Videospread à Melbourne, Australie.

Videospread a le plaisir de vous présenter le programme «Borderline» sur les écrans géants de Federation Square à Melbourne, Australie, entre le 28 février et le 28 mai 2008 (The Big screen et The Atrium screen).

 

Cette série de diffusions vient en amont d’un cycle de conférences qui abordera le thème du «potentiel des écrans dans l’espace public». Cet évènement est produit à l’initiative de l’organisation berlinoise UrbanScreens* fondée par Mirjam Struppek.

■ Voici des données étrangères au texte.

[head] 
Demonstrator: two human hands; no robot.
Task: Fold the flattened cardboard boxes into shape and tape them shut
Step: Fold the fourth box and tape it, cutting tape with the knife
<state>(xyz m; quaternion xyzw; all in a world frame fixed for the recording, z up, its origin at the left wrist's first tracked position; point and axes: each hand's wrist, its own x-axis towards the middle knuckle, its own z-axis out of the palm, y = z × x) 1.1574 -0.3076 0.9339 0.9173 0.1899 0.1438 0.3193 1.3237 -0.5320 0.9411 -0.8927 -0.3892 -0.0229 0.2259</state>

Pour davantage d’information sur les horaires de diffusion veuillez consulter le site de Federation Square à l’adresse suivante :

http://www.federationsquare.com (rubrique : Fed Square Programs)


Borderline

Une ouverture sur le monde, un lien vers le pays quitté pour accéder à une vie meilleure, un prétexte pour se retrouver autour d’un évènement sportif ou musical et dans tous les cas festif …  c’est ce que représentait la télévision introduite dans les espaces publics – pubs et bars essentiellement – il y a plus d’une soixantaine d’années dans les Etats-Unis d’après-guerre.

Dès les années ’40 les contenus sont ciblés selon l’endroit de diffusion. Au domicile, où un public essentiellement féminin est visé, on préfèrera une programmation de films et de publicités de produits ménagers. Au pub, largement fréquenté par un public masculin, l’évènement sportif et la publicité pour des marques de bières seront privilégiés.

Cette réalité sociale et économique qui est la base de la réflexion et de la production de contenu télévisuel a évolué avec son temps et a généré la production d’un nombre astronomique d’émissions thématiques – cinéma, cuisine, voyage, information…- qui participent toutes à la surenchère de contenus disponibles sur les chaînes câblées, hertziennes et numériques.

Les artistes ont tôt fait usage de cette matière comme point de départ de leur travail, avec une lisibilité plus ou moins évidente du passage de la réalité à la fiction, de la citation ou de l’emprunt à des modèles d’émissions télévisuelles comme sujet  et corpus de leur oeuvre.

Cette manipulation de l’image – du contenu de l’image et donc de son sens – et son introduction « subversive » dans l’espace public met directement en cause la logique des modèles actuels qui régissent les systèmes et réseaux de diffusion existants – télévision, réseaux publicitaires dans les espaces publics…- et pose directement la question de l’ouverture de ces espaces de diffusion à un contenu plus large que celui actuellement proposé, qui est en quasi totalité destiné à des fins commerciales et de divertissement.

Le programme Borderline propose une balade dans un univers oscillant entre réalité et fiction – retransmission d’un événement sportif, documentaire, émission de télé-réalité, enquête/reportage – et questionne notre rapport à une programmation traditionnelle qui offre une satisfaction  prévisible  et rapidement consommée car chargée d’attentes subjectives.

Les œuvres de Renaud-Auguste Dormeuil, Agathe Lievens, Marcus Kreiss, Pia Lindman, Amelia Seymour, Sylvie Ungauer et Virginie Yassef jouent de notre patience et de codes visuels largement connus.
Néanmoins, si l’on se permet à un moment donné de rentrer dans l’univers qu’ils proposent, alors, une toute autre perception du monde s’ouvre à nous.

 

* Urban Screens est une organisation allemande basée à Berlin, fondée par Mirjam Struppek en 2005. Elle étudie le potentiel des réseaux d’écrans dans l’espace public comme vecteur d’un contenu élargi à la sphère artistique et culturelle.